Based on studies on genetically modified mice, the γ-carboxylated protein Matrix GLA protein (MGP) is believed to inhibit the calcification of vascular tissues. However, the effects of MGP on the formation of biomineral crystals has not been studied. Objectives: To determine whether MGP inhibits hydroxyapatite (HA) crystal growth and, if so, to identify the region of the protein responsible for this activity. Methods: The following peptides of human MGP were synthesized with and without γ-carboxylation and/or phosphorylation: YγEpSHEpSMEpSYELNP (1-14), FINRRNANTFISPQ (15-28), QRWRAKVQγERIRγER (29-42), SKPVHγELNRγEACDD (43-56), YRLCERYAMVYGYN (57-70) and AAYNRYFRKRRGTK (71-84). The effects of these peptides on HA growth were determined using a constant-composition/seeded growth assay. The above sequences were also used for molecular dynamics (MD) simulations of peptide adsorption to the {100} face of HA. Results: Peptides 15-28, 29-42, 57-70 and 71-84 had no significant effect on HA crystal growth. Peptides 43-56 was inhibitory only when γ-carboxylated. Peptide 1-14 was a very potent inhibitor, and had significant effect even in the absence of γ-carboxylation. Similar results were obtained by MD: phosphorylated peptide 1-14 and peptide 43-56 adsorbed rapidly to the {100} face of HA, while 29-42 exhibited some interaction.

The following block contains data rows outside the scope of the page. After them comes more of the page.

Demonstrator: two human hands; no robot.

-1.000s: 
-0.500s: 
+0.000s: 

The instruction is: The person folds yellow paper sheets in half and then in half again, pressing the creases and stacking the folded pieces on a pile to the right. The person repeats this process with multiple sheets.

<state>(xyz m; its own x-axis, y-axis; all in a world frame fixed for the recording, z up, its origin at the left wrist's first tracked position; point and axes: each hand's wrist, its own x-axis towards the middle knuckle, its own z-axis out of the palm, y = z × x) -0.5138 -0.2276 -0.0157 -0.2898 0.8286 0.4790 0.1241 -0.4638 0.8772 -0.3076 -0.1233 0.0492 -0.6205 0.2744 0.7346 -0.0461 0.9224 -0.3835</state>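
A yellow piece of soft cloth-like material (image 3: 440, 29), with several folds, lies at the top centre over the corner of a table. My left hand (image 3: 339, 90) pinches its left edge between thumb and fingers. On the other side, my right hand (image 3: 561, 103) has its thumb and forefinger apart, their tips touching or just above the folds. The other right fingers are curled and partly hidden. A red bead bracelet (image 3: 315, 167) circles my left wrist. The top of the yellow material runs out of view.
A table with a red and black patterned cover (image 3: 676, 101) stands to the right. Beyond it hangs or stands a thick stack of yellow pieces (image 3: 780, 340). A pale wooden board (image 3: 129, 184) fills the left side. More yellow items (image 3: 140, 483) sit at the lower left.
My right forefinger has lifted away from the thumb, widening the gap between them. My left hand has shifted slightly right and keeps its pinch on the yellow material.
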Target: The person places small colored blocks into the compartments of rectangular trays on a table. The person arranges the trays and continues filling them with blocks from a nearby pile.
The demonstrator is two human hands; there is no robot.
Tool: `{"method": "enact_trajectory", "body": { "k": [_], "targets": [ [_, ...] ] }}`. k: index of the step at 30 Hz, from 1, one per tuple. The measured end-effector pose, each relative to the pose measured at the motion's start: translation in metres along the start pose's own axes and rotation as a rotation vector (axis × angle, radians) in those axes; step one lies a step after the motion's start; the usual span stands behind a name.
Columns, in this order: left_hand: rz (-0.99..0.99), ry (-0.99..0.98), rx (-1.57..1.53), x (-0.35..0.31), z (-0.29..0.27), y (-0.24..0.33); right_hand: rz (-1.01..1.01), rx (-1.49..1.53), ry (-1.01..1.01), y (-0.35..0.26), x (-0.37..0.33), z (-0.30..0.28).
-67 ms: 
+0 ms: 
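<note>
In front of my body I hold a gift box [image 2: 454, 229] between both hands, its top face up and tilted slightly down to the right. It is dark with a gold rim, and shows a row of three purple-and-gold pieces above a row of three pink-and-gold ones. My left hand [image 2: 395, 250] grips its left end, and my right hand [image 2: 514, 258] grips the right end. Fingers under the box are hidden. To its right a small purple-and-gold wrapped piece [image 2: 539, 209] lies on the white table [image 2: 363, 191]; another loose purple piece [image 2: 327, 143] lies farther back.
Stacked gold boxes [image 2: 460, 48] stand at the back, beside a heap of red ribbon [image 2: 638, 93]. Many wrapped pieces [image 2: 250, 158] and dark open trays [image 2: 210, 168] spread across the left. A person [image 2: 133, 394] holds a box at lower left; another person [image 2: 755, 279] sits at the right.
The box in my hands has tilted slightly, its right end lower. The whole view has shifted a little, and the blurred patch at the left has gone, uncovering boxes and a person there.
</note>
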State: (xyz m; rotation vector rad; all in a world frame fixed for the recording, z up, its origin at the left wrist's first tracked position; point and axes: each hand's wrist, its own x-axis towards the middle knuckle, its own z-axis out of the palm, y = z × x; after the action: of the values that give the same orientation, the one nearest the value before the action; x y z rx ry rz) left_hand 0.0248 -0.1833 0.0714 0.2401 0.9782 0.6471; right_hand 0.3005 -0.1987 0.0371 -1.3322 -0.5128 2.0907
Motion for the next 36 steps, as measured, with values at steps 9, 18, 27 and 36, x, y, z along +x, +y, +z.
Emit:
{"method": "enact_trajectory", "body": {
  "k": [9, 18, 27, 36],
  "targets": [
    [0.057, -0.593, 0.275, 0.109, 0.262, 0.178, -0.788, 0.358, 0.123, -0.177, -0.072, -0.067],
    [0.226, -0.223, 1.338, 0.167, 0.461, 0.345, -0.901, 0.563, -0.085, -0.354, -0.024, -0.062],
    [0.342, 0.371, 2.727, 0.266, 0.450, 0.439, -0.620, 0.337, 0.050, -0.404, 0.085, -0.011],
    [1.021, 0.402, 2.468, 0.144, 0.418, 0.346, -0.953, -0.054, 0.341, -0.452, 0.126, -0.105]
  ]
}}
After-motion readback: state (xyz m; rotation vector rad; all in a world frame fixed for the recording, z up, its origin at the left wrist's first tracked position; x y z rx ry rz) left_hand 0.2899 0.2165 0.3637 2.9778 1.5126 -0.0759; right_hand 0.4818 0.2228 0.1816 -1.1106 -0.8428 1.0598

Lack of γ-carboxylation affected the adsorption of 29-42, but not 1-14. MD simulations of the interaction of full-length MGP with HA showed that the initial interaction was through the N-terminus of the protein, with a subsequent interaction involving the putative gla helix (corresponding to amino acids 37-52). Conclusions: These studies demonstrate that MGP affects HA growth by a direct interaction with the crystal surface. This interaction primarily involves the phosphorylated N-terminus of the protein. Interestingly, the 5 gla residues of human MGP play only a minor role in the crystal-inhibiting activity of the protein. Supported by the CIHR.